There are "efficient" ways, meaning ways that don't take as much time, and there are "good" ways, meaning ways that create a product you will be proud of.  If I'm fleecing a saddle for the first time, then I line the skirts up on my Adler and pull the threads out so that I am simply punching holes.  I run a stitch line as if I were actually sewing the fleece to the skirt. Then I cut out the fleece over-sized and apply rubber cement along about a foot of each side - fleece and skirt.  I tie a stitch on each end of this "tack" and several other places around the skirt so the pieces stay in place.
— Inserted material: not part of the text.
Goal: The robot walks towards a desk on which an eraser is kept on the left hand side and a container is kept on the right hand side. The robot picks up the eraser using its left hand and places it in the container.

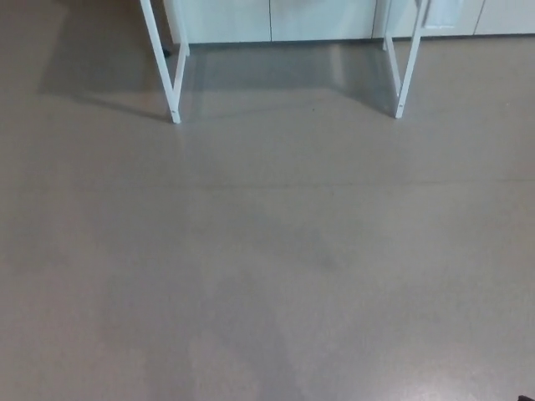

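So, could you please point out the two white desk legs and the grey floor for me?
Left white desk leg (162, 63), head view, middle of the leg.
Right white desk leg (409, 63), head view, middle of the leg.
Grey floor (267, 267), head view, bare middle.

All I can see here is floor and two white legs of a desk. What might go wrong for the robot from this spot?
Only the white desk legs show, not the desktop, so the robot cannot yet check where anything on it lies. Walking on over the bare floor, it might drift off-centre and clip the right leg. Neither hand is in view.
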### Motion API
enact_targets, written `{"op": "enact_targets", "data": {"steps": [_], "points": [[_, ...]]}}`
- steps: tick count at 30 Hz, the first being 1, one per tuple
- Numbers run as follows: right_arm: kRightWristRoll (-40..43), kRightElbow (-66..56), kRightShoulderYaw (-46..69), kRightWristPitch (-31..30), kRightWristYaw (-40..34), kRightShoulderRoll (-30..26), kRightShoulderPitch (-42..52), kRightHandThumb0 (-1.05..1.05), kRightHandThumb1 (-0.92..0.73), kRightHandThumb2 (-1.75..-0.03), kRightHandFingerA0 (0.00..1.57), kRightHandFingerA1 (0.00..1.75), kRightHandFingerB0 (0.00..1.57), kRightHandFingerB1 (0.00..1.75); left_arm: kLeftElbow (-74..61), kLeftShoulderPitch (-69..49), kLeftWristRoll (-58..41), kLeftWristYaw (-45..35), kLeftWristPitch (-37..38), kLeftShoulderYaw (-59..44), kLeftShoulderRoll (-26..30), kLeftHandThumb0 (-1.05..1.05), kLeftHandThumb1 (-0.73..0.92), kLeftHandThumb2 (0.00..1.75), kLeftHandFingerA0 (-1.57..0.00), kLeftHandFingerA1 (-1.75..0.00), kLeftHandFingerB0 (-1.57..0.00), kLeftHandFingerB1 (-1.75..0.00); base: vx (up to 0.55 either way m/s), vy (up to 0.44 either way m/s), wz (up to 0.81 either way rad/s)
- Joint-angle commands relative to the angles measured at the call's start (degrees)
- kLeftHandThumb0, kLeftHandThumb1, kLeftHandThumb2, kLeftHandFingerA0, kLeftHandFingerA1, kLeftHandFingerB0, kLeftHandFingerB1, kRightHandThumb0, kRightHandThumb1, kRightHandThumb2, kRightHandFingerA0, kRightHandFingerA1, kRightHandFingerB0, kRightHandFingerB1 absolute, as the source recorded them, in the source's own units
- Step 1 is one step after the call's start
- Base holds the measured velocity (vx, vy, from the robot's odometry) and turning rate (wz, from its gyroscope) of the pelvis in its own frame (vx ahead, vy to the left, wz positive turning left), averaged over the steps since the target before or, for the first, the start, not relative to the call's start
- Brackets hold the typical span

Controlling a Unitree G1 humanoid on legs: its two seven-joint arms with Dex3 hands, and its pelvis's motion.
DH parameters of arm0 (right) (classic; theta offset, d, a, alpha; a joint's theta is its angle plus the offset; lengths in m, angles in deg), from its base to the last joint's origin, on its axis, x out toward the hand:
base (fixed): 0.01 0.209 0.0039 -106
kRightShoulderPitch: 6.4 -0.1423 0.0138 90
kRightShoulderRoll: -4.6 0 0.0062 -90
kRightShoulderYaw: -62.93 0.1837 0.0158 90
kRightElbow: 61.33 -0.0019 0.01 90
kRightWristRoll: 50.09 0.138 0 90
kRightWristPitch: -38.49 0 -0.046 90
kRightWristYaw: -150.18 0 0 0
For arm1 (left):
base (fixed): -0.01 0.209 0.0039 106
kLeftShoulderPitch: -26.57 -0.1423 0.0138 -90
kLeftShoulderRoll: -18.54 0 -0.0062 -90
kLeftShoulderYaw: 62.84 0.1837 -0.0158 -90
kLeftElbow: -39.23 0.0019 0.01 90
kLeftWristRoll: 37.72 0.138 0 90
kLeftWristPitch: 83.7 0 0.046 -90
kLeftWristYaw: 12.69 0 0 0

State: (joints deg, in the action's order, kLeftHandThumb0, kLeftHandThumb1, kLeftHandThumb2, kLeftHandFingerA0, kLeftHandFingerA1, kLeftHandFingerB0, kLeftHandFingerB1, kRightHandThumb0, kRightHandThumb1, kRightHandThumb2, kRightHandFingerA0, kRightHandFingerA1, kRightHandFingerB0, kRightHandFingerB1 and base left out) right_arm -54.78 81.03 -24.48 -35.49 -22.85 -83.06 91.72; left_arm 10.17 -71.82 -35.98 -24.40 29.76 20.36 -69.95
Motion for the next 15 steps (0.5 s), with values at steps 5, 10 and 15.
{"op": "enact_targets", "data": {"steps": [5,10,15], "points": [[0.3,-0.6,-0.2,0.9,-0.4,0.2,-0.9,-0.03,-0.48,-0.78,0.01,0.32,0.02,0.19,1.2,1.7,0.1,0.0,1.0,0.2,1.9,-0.08,0.41,0.74,0.0,-0.21,0.0,-0.12,0.29,0.316,-0.25],[-0.1,0.0,-0.4,1.0,-1.0,0.2,-1.5,-0.01,-0.49,-0.71,0.05,0.31,0.05,0.16,1.2,1.9,0.4,0.4,1.7,0.5,2.0,-0.09,0.42,0.74,-0.01,-0.22,0.0,-0.11,0.28,0.142,-0.06],[-0.5,0.1,-0.8,0.8,-1.5,0.2,-1.4,-0.02,-0.5,-0.7,0.05,0.32,0.06,0.16,2.2,1.9,0.0,-0.1,0.9,0.5,1.9,-0.09,0.42,0.76,0.0,-0.22,0.0,-0.14,0.31,0.016,0.15]]}}
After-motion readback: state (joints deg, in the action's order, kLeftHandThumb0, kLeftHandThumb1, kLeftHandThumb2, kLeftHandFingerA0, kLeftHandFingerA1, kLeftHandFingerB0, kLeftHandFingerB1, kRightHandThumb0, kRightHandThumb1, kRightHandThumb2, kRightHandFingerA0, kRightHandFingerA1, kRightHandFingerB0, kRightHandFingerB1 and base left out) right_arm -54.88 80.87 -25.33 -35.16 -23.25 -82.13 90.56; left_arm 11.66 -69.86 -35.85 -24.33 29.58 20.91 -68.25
Then I stitch in the holes I have pre-punched, using a diamond awl and two needles.  When I get to the end of the "tack", I create another one in the same fashion and sew it, etc, until the skirt is done.  Trim and edge, and you're done!  When you are finished, you will have a professional job.  I only apply rubber cement to about a 1 1/2 inch ribbon around each piece to allow for breathing and shrinkage of the dissimilar materials.  Do Not glue the whole surface!!!

When re-fleecing, your best looking job will be accomplished if you use the same stitch holes as the original saddle maker.  Otherwise you will perforate the leather and the job will not only look tacky, it will not hold up. 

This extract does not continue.